If this is true, then this is not a money problem. This is a psychological problem that manifests itself in overspending. I would make an appointment with a counselor or therapist ASAP to start dealing with this problem before the symptoms get any worse.

That said, here are some practical things that you can do to reduce overspending:

  • Start with a discussion on where you want to be (financially) and how you want to get there. There's no way that the path to your financial future is built with credit cards.
  • Put together a written budget. Write down (or put in a spreadsheet) all of your known monthly expenses in order of importance (food, mortgage/rent, utilities, car/gas, etc. ) then estimate how much per month you currently spend on each and see how much is left. If there is nothing left (which there shouldn't be) then start cutting back until you're only spending what you bring in.
  • Get rid of credit cards. Cut them up and cancel the accounts.
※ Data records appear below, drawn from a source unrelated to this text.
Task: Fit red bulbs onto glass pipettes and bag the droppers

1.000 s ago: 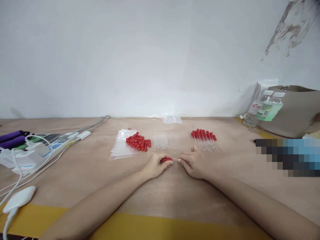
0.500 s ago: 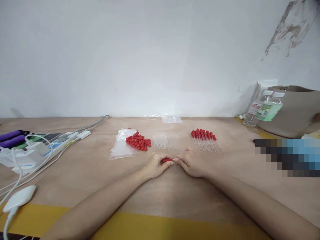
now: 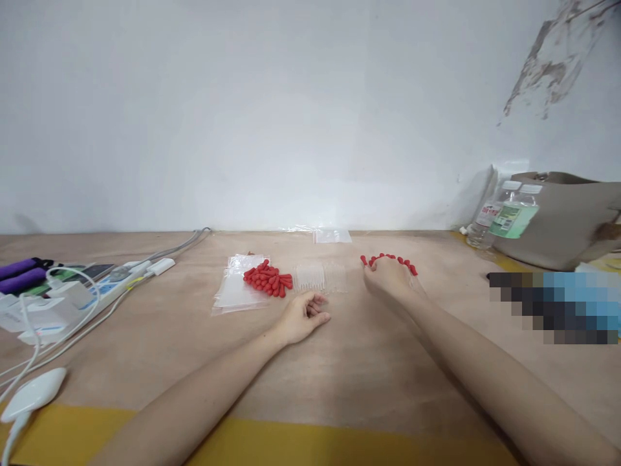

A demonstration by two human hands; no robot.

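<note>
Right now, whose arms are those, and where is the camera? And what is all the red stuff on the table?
There is no machine here: those are a person's two bare arms. There is only one picture, taken by a camera worn on the person's head. It looks forward and down, so you see the arms the way the person does.

The left hand rests on the wooden table with its fingers loosely curled and nothing in it. The right hand lies over a row of droppers with red tops. I cannot tell whether it grips one.

Just past the left hand lie clear little tubes. Beside them is a heap of loose red caps, next to some clear bags.

Far left is a power strip. Far right are two bottles and a beige bag.
</note>
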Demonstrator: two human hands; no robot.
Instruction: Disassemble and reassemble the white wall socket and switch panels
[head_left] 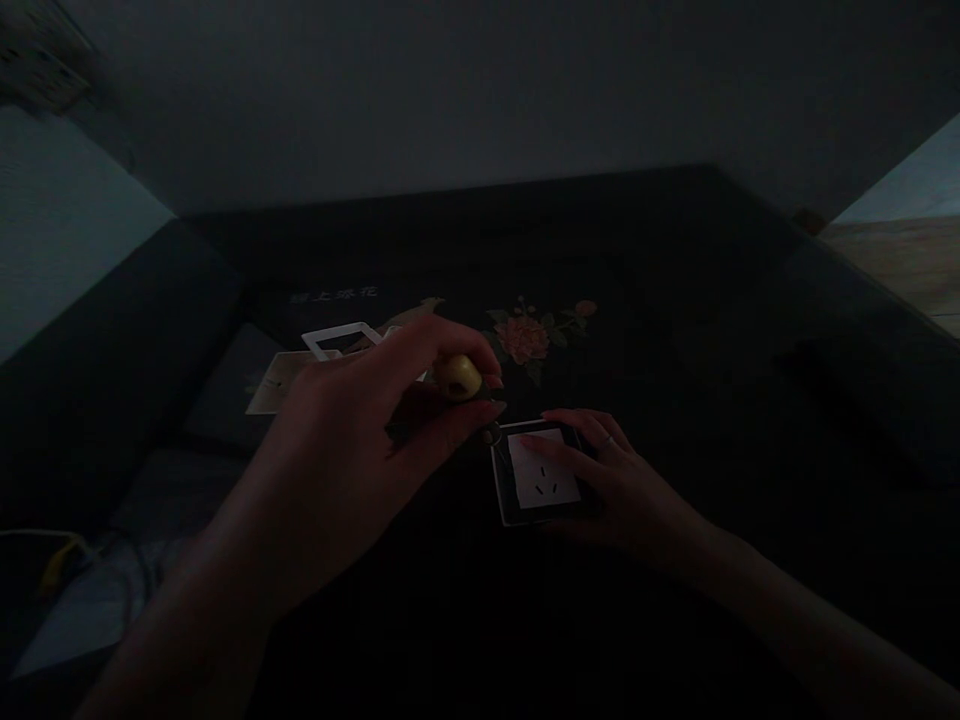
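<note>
My left hand is closed on a screwdriver with a yellow handle. Its thin shaft slants down from the fingers to the left side of a wall socket, where the tip is hard to make out in the dark. The socket has a white centre with slots and a dark surround edged in white. My right hand grips the socket from the right, one finger lying across its white face and the thumb low along its near edge.
Behind my left hand lie a white square frame and a pale flat plate. The dark tabletop bears a printed pink flower and characters. Cables with a yellow part are at the lower left. A grey wall stands behind.
</note>
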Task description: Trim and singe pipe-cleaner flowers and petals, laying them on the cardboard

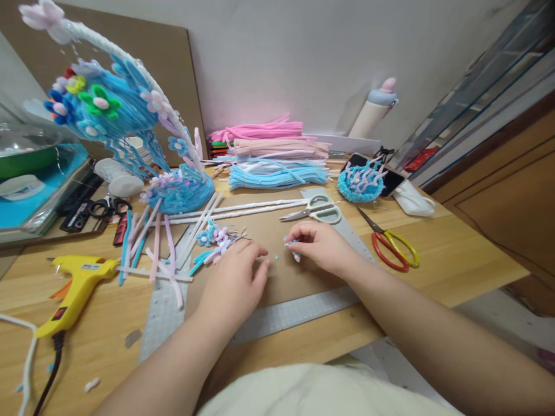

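Observation:
My right hand pinches small blue and pink fuzzy scraps that look like pipe cleaner pieces, just over the brown cardboard. Across from it, my left hand rests low over the board, thumb apart from its curved fingers, with nothing visible in it. Beside the left fingers lies a cluster of blue and lilac pipe cleaner flowers with wire stems. A tiny blue bit sits on the cardboard between my hands. White-handled scissors lie just beyond my right hand.
A yellow glue gun with its cord lies left, near loose pipe cleaners. Red-and-yellow scissors are at right. Behind stand a blue flowered jellyfish-like ornament, pipe cleaner bundles, a blue round piece and a bottle.

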Available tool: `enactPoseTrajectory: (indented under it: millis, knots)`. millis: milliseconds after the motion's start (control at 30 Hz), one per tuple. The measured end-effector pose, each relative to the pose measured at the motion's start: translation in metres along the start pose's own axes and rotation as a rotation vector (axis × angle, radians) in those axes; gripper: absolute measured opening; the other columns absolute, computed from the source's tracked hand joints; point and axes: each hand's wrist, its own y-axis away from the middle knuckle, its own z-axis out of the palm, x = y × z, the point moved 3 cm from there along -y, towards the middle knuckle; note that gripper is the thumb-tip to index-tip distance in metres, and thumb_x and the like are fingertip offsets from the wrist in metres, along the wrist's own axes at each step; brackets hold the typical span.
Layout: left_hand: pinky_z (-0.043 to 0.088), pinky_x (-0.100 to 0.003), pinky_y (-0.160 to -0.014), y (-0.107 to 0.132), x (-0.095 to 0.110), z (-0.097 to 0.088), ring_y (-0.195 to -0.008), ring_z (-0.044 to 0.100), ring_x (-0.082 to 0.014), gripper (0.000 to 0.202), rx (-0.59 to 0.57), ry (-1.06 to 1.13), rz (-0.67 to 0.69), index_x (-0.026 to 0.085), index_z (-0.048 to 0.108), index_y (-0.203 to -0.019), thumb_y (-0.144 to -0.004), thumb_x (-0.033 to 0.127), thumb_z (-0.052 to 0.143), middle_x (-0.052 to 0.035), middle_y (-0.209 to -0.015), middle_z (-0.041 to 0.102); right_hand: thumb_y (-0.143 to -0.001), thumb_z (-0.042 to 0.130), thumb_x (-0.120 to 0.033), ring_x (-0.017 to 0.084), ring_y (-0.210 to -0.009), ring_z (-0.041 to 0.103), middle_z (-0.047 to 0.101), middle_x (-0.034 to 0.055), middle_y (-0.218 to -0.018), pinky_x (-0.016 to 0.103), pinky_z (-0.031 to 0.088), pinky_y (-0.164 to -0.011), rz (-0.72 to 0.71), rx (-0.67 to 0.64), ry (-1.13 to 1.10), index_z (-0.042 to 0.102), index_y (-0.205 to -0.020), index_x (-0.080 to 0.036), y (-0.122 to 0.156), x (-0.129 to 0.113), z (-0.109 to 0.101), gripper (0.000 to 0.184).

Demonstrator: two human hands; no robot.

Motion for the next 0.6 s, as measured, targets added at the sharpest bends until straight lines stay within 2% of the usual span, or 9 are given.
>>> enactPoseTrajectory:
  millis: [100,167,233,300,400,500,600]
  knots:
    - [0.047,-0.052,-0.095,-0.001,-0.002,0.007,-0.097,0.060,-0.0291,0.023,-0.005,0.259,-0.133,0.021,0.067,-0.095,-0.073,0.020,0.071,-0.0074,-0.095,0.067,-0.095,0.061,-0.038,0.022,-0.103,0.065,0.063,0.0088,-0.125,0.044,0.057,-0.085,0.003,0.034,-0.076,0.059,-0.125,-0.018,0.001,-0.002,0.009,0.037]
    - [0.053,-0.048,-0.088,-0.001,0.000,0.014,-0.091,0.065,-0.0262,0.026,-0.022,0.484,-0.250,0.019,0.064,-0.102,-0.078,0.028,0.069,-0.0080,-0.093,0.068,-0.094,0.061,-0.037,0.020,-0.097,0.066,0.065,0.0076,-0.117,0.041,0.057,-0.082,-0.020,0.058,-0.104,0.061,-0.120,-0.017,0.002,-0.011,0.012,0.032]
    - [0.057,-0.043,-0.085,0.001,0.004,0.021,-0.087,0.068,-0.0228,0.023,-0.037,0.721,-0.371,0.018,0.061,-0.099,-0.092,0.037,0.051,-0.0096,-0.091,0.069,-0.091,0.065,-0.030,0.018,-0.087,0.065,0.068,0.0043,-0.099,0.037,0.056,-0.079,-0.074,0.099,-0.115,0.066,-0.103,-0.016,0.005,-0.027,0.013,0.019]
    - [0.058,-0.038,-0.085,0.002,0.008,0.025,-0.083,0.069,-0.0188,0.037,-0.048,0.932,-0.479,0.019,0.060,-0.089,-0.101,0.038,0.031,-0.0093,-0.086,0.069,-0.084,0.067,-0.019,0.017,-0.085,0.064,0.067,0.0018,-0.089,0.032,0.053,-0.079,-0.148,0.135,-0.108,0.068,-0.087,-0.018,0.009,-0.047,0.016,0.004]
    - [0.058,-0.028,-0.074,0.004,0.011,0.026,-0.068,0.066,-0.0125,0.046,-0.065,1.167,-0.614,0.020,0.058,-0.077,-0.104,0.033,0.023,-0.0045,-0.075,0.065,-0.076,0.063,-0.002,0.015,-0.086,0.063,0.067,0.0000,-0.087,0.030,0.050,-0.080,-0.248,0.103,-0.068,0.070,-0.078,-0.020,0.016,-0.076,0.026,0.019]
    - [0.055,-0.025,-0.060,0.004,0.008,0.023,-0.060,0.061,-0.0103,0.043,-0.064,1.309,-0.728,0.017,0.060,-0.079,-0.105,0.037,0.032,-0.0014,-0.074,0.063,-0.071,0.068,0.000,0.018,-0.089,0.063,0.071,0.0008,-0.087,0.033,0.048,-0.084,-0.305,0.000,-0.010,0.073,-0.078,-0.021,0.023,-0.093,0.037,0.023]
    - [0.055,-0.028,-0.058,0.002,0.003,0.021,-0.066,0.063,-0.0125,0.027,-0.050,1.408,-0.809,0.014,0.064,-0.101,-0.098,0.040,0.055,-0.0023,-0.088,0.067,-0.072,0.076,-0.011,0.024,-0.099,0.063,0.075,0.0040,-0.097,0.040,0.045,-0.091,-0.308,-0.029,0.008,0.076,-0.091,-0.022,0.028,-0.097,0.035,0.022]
Switch to an all-cash budget such that once it's spent, it's gone. It's SO much easier to overspend using credit cards. Even debit cards would be dangerous right now, since there can be HUGE consequences for overdrafts. If food delivery is a necessity, find someplace local that will deliver for cash.

The most important thing is that this be done TOGETHER. You cannot dictate to him how yo spend your (plural) money, you cannot take away credit cards and give him an "allowance", etc. It mush be something that you both agree is important. If you cannot agree on a plan to get on a budget, then counseling would be in order.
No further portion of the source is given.